The Underdog House: DiBenedetto of the Desert

Top of the Class

For the second week in a row, Matt DiBenedetto is the top underdog in the Monster Energy NASCAR Cup Series race. This time, it was his 13th-place finish at ISM Raceway that earned him the highest spot on our underfunded pedestal.

As the season winds down, it’s easy to forget just how successful this team has been in 2019. The year began with DiBenedetto leading the most laps in the Daytona 500, and things only got better from there. A handful of top 10s and a near win at Bristol Motor Speedway in August had one of the more popular underdogs in the garage at the forefront of the conversation. With the championship battle taking most of the headlines, it’s not terribly surprising that the spotlight has shifted away from the Leavine Family Racing Toyota, but their performance certainly hasn’t faltered.

Honorable Mention

The only other dogs to join DiBenedetto in the top 20 were Chris Buescher in 16th and Ty Dillon in 20th.

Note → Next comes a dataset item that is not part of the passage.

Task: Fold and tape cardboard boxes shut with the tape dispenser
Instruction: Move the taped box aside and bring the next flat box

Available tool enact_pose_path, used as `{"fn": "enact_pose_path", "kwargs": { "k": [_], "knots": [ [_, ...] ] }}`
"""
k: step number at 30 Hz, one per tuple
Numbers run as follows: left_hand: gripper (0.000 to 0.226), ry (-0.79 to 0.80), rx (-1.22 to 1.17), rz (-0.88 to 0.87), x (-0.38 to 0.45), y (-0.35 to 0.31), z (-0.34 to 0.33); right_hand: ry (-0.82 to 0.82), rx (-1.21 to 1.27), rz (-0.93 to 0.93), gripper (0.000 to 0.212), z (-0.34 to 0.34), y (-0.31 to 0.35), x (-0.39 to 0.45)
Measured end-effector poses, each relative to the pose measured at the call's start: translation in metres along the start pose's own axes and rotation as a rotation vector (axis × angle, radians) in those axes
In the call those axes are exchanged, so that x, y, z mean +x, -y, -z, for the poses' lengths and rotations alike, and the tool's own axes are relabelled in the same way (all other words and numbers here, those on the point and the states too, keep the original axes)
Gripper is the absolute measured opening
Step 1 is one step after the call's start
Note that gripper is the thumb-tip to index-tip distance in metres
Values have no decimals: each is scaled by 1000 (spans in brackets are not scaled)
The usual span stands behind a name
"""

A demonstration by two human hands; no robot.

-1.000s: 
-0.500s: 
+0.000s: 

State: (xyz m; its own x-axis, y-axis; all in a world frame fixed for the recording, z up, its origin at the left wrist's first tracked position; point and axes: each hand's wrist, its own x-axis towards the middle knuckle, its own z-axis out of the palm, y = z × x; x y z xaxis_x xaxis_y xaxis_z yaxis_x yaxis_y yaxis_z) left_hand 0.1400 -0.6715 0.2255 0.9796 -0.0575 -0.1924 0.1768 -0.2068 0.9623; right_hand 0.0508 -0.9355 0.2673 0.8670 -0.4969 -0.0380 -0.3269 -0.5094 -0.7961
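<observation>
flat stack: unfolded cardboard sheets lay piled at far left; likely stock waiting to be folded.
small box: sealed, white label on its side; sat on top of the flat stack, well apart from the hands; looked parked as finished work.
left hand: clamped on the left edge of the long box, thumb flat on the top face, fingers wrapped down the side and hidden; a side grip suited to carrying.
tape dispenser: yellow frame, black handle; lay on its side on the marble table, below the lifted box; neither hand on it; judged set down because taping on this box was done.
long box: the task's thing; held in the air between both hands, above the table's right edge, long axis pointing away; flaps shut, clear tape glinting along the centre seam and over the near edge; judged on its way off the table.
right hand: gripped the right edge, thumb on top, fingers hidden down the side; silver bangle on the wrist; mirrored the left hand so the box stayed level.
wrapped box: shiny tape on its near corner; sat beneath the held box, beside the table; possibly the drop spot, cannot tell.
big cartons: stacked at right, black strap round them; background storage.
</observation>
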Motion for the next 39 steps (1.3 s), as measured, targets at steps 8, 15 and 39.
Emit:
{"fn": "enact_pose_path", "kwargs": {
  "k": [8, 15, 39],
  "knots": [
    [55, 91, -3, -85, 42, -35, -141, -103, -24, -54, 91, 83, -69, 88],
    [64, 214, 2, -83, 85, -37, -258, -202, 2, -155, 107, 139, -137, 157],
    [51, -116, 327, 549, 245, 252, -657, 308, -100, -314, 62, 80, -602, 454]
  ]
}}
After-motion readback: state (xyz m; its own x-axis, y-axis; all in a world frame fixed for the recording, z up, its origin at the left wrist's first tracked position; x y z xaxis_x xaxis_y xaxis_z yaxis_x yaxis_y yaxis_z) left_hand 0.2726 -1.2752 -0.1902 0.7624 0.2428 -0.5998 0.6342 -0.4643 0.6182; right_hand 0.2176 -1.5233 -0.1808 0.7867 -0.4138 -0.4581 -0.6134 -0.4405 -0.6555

For Buescher, Homestead will mark the end of his time at JTG Daugherty Racing as he returns to Roush Fenway Racing in 2020. RFR was where Buescher scored his NASCAR Xfinity Series title in 2015, so it will be a bit of a homecoming for the Texas native.

Otherdogs

The Xfinity Series race on Saturday (Nov. 9) was devoid of any top 10 finishes for the underdog competitors, but Gray Gaulding managed a 12th-place showing. We’ve called out either Gaulding or his teammate, Ray Black Jr. more times than I can count in 2019, and it is a testament to how well that team has performed. Black finished 14th last weekend at Phoenix. Sandwiched between the SS Green Light Racing cars of Gaulding and Black was Ryan Sieg in 13th, and Josh Williams rounded out the top 15, scoring consecutive top 15s for the first time in his career.

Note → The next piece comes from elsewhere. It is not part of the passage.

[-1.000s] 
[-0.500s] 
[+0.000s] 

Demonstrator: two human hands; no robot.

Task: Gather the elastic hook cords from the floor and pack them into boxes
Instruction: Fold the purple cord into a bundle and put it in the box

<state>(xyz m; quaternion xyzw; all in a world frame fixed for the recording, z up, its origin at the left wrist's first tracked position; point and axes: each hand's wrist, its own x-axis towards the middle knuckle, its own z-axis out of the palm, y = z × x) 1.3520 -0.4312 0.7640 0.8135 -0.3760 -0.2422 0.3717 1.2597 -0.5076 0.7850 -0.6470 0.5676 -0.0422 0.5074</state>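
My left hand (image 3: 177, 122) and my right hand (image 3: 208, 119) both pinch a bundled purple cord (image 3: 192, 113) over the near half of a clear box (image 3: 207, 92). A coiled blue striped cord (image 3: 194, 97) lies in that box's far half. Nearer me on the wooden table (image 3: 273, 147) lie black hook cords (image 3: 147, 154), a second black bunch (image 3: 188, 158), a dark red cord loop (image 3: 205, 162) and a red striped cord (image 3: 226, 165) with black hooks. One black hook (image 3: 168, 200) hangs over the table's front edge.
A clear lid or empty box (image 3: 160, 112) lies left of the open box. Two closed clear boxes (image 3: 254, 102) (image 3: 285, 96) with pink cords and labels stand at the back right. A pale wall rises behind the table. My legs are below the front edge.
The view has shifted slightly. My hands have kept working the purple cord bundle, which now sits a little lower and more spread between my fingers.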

Meanwhile, Friday night (Nov. 8) saw the NASCAR Gander Outdoors Truck Series drivers make their rounds in the Arizona desert. There wasn’t a lot to be excited about for the underdog crew in that event. The Niece Motorsports team of Ross Chastain and Ty Majeski landed in the ninth and 11th spots, respectively, but that group is stretching the term underdog for sure. After those two, only Tyler Dippel in 15th wound up in the top half of the field.

History Lesson: 1996 Jiffy Lube Miami 300

The Monster Energy NASCAR Cup Series has been racing at Homestead-Miami Speedway since 1999, but not all of today’s fans realize that the Xfinity Series started competing at the South Florida track four years earlier. One of those prior races saw another NASCAR underdog ride to glory.

In 1996, Kevin Lepage was a relatively unknown racer from Vermont. He began the year with a total of 44 career starts in the then-Busch Series, and had exactly zero top-five finishes. Lepage drove his own family-owned car in nearly all of those 44 races and continued doing so into 1996.

Then, prior to the eighth race of the year at Hickory, Lepage signed on to drive for David Ridling. Ridling was relatively new as a NASCAR owner, with only a few races prior to that year. Suddenly, the Vermont wheelman who had never finished better than eighth in two years finished eighth and seventh in his first two races for Ridling.

Lepage gathered several more top 10 finishes, including a runner-up spot at Michigan in August. But it was the season finale at Homestead that saw the No. 88 Hype Energy Chevrolet reach the pinnacle. Lepage started 10th and was stout all race long. He led 94 of 200 laps, including the final 25 en route to his first career win.

Lepage would win once more in the Xfinity Series in 1998 at Bristol before calling it a career in 2014 after 350 starts. Ridling earned one more victory as well with Mike Skinner in 1999 before shutting down his operation in 2001. But for one day in south Florida, the two underdogs had their moment in the sun.

Here ends the lesson.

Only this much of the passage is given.